#### Exercise goal:
Lines, not repeats, are what count: give the number of lines below that hold "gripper", and nothing more.

#### Exercise data:
--- --- ---
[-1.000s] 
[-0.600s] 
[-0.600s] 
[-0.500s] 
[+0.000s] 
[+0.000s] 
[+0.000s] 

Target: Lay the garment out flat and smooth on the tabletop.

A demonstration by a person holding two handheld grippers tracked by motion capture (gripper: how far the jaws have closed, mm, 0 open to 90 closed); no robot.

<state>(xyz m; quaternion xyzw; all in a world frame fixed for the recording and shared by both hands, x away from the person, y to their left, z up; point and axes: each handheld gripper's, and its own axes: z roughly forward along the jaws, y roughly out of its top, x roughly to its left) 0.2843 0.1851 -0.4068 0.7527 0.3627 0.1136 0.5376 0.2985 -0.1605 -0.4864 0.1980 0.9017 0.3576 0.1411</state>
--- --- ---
#### Task result:
2